Non les hommes ne sont pas plus libres. J’aurais
Non les hommes ne sont pas plus libres. J’aurais donné n’importe quoi pour la retenir cette jolie fée. Pour l’emmener dans mon propre univers. Pour que ce soit à moi qu’elle raconte des histoires. Pour que je lui en raconte moi-même. Mais ses yeux ne s’allumaient que pour un conte bientôt achevé. Je n’avais aucun rôle à jouer dans ce conte-là et toute nouvelle histoire commencée aussi tôt en aurait pris forcément la couleur, les racines.
Alors je n’ai rien dit. Ou plutôt rien tenté. J’ai cessé d’aller l’écouter le soir au cimetière. J’ai espacé puis arrêté totalement mes visites à la librairie. Et je pensais qu’elle était partie. Lâchement je l’espérais même.
J’avais décidé de rester un moment sur les terres de ma naissance, d’y puiser des forces, de m’y établir peut être. J’épaulais de plus en plus mon vieux père à l’auberge, qui était reconnaissant de l’aide. Même si l’établissement ne brillait plus de sa gloire d’antan, et que la saison d’été ne faisait jamais salle comble, je retrouvais avec bonheur cette ambiance des soirs d’avant-première. Ces soirs de veillée, qui rassemblent chanteurs, rumeurs, qui voient les spectacles de l’année se préparer, s’entraîner, tester, de voir les histoires naitre, se défaire, se modifier.

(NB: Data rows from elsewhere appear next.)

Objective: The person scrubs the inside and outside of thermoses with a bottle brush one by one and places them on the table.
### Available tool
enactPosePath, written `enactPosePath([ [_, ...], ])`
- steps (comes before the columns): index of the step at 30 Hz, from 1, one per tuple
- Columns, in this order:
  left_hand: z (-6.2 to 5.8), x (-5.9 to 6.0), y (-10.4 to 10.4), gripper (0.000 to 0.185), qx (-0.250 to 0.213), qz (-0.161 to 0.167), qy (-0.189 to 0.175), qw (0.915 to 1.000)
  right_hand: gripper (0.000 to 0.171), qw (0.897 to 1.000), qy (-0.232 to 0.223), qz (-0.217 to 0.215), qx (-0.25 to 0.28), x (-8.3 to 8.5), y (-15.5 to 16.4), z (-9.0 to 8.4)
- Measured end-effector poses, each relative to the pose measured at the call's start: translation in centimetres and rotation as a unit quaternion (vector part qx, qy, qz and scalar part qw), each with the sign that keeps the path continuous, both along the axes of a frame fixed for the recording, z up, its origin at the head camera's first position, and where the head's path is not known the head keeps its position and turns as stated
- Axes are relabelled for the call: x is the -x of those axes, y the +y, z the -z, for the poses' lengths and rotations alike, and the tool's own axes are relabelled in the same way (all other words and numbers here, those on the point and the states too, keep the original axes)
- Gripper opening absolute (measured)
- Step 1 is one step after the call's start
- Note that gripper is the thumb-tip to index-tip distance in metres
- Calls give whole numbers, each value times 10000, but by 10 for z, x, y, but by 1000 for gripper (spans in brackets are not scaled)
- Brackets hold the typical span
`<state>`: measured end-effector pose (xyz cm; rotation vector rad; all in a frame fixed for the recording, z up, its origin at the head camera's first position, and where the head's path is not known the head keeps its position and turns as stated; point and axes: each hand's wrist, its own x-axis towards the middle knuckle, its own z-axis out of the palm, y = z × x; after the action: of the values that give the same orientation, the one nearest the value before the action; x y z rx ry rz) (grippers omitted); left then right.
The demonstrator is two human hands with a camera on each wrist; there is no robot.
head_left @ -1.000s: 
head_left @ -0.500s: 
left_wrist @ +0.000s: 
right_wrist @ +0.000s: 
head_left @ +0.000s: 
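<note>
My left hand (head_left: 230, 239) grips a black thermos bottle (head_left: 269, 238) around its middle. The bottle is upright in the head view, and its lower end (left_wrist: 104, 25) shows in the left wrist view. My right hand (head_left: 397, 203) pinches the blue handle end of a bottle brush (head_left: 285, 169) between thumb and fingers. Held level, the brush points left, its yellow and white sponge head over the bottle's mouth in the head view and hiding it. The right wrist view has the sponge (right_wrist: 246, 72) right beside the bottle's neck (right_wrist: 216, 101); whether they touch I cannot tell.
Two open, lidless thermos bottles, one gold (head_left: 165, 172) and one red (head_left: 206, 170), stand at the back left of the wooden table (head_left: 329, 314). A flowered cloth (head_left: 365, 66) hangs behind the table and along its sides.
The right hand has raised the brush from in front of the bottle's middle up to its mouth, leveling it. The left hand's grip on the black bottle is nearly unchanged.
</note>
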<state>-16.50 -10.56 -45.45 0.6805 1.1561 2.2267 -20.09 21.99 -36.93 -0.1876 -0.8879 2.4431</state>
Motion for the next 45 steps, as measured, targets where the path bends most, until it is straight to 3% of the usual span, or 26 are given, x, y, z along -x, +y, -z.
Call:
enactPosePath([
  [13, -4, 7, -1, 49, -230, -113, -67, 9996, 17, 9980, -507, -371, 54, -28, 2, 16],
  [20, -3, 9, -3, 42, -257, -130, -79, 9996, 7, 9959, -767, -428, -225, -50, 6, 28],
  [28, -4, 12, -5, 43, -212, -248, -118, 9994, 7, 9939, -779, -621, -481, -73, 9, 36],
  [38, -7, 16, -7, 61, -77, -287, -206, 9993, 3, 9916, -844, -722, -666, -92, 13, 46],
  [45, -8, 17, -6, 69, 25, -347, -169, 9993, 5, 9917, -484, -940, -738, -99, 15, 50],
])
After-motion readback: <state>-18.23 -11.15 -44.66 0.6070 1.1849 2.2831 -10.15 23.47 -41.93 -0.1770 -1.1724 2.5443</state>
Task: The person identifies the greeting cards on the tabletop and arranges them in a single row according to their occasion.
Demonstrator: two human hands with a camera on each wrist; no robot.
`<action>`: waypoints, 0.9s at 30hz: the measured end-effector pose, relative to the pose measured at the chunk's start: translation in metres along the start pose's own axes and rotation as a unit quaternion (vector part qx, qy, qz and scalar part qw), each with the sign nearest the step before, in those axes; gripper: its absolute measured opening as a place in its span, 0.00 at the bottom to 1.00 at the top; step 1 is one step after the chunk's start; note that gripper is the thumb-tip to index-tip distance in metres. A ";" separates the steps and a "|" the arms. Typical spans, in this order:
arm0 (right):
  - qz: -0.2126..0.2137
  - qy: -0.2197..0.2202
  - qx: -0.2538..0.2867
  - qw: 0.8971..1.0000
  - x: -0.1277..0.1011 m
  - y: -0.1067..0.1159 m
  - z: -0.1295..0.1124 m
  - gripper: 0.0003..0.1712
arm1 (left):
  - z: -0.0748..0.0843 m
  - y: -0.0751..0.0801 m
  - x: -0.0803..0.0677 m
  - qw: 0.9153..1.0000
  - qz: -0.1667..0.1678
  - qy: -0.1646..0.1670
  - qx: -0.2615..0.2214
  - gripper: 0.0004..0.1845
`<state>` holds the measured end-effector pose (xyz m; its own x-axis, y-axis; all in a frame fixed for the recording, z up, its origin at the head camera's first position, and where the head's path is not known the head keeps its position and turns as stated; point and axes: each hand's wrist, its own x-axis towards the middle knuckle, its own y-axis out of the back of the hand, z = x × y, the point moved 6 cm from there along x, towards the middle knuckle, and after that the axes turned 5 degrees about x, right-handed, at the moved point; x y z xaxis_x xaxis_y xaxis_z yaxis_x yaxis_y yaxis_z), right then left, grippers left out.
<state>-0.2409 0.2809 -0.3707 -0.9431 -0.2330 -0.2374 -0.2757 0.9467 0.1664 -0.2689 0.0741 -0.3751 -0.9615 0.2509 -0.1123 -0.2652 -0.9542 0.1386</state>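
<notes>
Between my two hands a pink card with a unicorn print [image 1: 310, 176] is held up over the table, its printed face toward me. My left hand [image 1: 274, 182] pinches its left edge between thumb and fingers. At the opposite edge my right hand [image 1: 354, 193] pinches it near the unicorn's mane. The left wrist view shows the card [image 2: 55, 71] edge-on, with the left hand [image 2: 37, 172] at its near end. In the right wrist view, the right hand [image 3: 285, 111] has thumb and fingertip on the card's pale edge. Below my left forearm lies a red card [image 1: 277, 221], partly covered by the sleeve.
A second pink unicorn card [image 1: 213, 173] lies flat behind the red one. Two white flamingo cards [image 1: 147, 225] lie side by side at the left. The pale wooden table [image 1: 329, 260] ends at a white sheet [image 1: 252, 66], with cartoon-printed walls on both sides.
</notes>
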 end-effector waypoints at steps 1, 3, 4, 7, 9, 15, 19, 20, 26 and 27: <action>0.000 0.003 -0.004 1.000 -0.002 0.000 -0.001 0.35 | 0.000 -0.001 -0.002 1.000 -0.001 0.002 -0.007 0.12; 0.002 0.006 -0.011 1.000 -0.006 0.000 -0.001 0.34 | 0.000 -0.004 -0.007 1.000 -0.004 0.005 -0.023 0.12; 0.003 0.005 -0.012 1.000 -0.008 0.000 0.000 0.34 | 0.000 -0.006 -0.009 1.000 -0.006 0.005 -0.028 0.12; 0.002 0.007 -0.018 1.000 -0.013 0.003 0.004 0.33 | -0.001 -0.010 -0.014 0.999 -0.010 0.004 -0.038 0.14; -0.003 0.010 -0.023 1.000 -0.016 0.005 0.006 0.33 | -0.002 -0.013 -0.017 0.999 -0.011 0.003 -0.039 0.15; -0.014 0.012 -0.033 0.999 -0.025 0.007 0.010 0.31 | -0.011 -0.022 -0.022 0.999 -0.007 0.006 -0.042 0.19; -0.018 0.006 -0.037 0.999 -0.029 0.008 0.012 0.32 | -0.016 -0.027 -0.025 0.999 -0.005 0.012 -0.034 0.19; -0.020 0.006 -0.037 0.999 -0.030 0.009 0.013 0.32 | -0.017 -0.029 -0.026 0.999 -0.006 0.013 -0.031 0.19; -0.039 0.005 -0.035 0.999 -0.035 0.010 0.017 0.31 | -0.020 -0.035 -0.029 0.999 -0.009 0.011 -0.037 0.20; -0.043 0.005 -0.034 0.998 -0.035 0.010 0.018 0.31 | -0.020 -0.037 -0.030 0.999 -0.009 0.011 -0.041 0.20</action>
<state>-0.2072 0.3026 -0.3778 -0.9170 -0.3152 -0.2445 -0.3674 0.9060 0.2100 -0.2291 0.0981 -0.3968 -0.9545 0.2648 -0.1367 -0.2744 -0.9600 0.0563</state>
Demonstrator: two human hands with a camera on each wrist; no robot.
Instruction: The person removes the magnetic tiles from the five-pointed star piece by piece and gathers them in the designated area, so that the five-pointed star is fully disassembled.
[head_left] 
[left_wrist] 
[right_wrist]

Les soirées raccourcissaient depuis quelques semaines quand mes pas m’ont ramené au cimetière. Le temps était très orageux, le vent et les premières gouttes chaudes tombaient déjà quand je suis arrivé aux grilles de la ville des morts. Il y avait beaucoup moins de fleurs sur la tombe. Le vent balayait les vestiges des attentions fanées, la pluie lavait la poussière de l’été. Et là, dans un coin. Une silhouette sombre. Etrangement silencieuse, contemplait la scène en débâcle.
La dernière fois que je l’ai vue il pleuvait. Une pluie drue, lourde, de ces rideaux qui vous trempent de leur bruine même quand vous êtes à l’abri.